Though not comprehensive, we would like to provide a brief summary of the
situation, based on the information AffCom has received. As has mostly been
outlined previously in this thread, after WMPT’s years of inactivity,
recently, multiple individuals have become involved trying to create
activity and revitalize the chapter. However, those individuals have
conflicted with each other. Things escalated quickly, with various
accusations and threats being made. Earlier this year, AffCom was informed
of the conflict by the parties and began communicating with the individuals
involved. Despite AffCom's efforts to de-escalate the situation, certain
individual actions have kept intensifying it. As the conflict was
preventing the chapter from being able to engage in productive activity,
AffCom took the step of suspension, with clear requirements for the chapter
to meet to lift the suspension and avoid de-recognition. One of the larger
issues that WMPT has had to address is the lack of clear leadership of the
chapter following its two previous general assemblies. As detailed in the
suspension notice, there were issues reported to AffCom related to both IX
General Assembly (held on December 14, 2017) as well as X General Assembly
(held on April 15, 2018). In both cases, the best information available to
AffCom suggests that the meetings did not comply with the relevant portions
of the Chapter's bylaws and may not have complied with applicable local
laws. Wikimedia organizations are expected to fulfill all of their legal
and organizational governance requirements. These issues prompted the
requirement that WMPT convene a new assembly and elections process (held on
September 1, 2018), with the goal of holding an assembly which clearly
follows the relevant procedural requirements. Along with convening the
assembly, WMPT has currently met the requirements based on the timeline set
in the suspension notice from AffCom in July. They submitted their required
materials on time, and now AffCom is reviewing them. However, AffCom has
also received other information relating to the chapter's compliance with
particular governance requirements. AffCom is currently evaluating this
information along with the materials submitted by the chapter. AffCom will
be in touch with the chapter regarding any additional information we need.

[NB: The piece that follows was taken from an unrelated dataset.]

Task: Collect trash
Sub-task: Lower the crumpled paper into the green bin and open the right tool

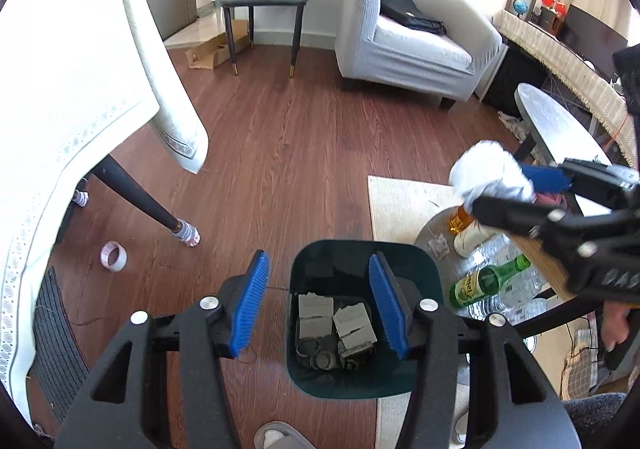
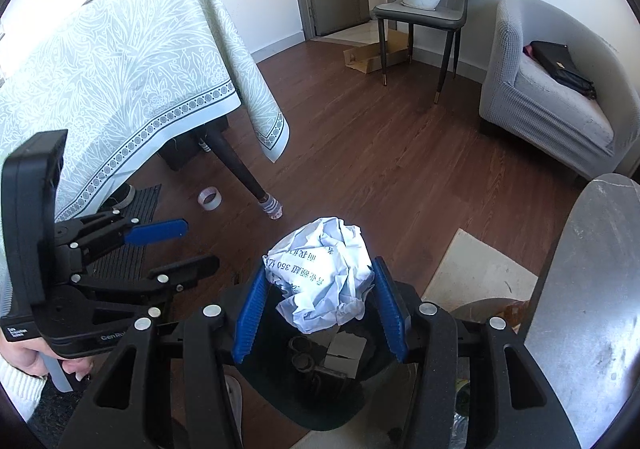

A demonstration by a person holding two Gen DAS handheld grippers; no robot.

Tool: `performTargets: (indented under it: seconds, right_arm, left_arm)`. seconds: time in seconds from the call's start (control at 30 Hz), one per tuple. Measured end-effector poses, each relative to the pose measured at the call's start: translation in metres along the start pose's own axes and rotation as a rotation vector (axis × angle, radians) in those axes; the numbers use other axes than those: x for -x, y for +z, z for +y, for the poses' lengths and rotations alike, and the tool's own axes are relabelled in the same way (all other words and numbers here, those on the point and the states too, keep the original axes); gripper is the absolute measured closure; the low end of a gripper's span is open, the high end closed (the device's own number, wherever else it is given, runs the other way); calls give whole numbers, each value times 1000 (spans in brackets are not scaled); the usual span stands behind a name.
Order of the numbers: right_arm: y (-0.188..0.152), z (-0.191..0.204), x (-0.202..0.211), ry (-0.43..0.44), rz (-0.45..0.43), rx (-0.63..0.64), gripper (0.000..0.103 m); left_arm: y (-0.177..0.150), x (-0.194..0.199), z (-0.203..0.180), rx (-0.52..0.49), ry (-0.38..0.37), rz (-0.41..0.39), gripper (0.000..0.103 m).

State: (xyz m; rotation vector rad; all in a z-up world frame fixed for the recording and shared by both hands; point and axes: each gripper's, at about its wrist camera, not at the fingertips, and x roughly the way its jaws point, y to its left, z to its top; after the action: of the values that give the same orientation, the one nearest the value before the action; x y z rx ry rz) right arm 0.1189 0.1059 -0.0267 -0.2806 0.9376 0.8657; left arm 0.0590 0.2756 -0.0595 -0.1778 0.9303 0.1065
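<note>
A dark green trash bin (image 1: 404, 253) stands on the floor, with grey cardboard scraps (image 1: 316, 315) and dark lids inside. Directly above it my left gripper (image 1: 318, 265) is open, nothing between its blue pads. My right gripper (image 2: 320, 269) is shut on a crumpled ball of white printed paper (image 2: 324, 269), which hangs over the bin (image 2: 280, 397). The left wrist view has that paper ball (image 1: 490, 169) at the right, above a low table and to the right of the bin. In the right wrist view the left gripper (image 2: 200, 245) sits at the left, open, in a hand.
A green glass bottle (image 1: 490, 279), clear plastic bottles (image 1: 520, 289) and a white bottle lie on a low round table beside the bin. A tape roll (image 1: 113, 256) lies near a table leg (image 1: 140, 197) under a tablecloth. A grey armchair (image 1: 408, 49), a rug (image 1: 400, 201) and a slipper (image 1: 276, 437) are around.
</note>
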Motion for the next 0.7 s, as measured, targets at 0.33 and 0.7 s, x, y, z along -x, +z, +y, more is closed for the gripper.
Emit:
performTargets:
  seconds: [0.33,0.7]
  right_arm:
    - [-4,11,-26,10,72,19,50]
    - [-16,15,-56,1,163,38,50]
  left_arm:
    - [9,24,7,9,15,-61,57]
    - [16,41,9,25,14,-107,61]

We want to emphasize that Wikimedia Portugal is not being held to a
different or higher standard compared to other chapters, but is being held
to the standard expectations for chapter status. While we understand that
monitoring of compliance with those expectations may have been less
consistent in the past, we have been working in recent years to ensure that
all chapters are meeting the same basic standards. When a chapter is not in
compliance, there are several reminders and opportunities for correction in
advance of suspension. We suspend a chapter only if it does not
self-correct in response to the repeated reminders and/or warnings. Once a
chapter is suspended, we strive to provide a reasonable window for
remediation. Wikimedia Portugal has been on the committee’s radar due to
its years of minimal activity. As further conflict issues have surfaced,
concerns over the group’s capacity have grown. The committee however has no
wish to “kill” the community, but to ensure they are able to operate in a
way that upholds Wikimedia movement values and expectations for affiliate
organizations. A community cannot work effectively if its members are
spending all their energy on an internal conflict. Significant internal
conflict can also reflect poorly on the movement as a whole. We have
responded to this thread because we felt we should weigh in. However, we
cannot commit to continuing to participate in this conversation on
wikimedia-l. The committee needs to focus our time and energy on trying to
find and work toward the outcome in Portugal that is best for the Wikimedia
movement. That said, we will do our best to monitor responses on this
thread and take note of the questions, concerns, and criticisms expressed
here. We encourage you also to share your thoughts and ideas relating to
questions of movement governance and organization in the relevant movement
strategy conversations:
<https://meta.wikimedia.org/wiki/Strategy/Wikimedia_movement/2018-20>
Regards, Maor On Behalf of the Affiliations Committee *
On 10/10/2018 8:31 p.m., Samuel Klein wrote:
Gonçalo, Goethe, and all: Thank you for your work, which I appreciate
dearly, and for the public discussion. I can also imagine this was a very
hard letter to write.
Paulo, to your concerns:
all costs.
Euh... surely not .v_v.
These troubles can come up in good faith, when two groups work intently
and separately on the same issue, ando d not talk openly to one another for
reasons of imagined duty + propriety. Tossing insults back and forth just
makes it easier for people to shut down communication.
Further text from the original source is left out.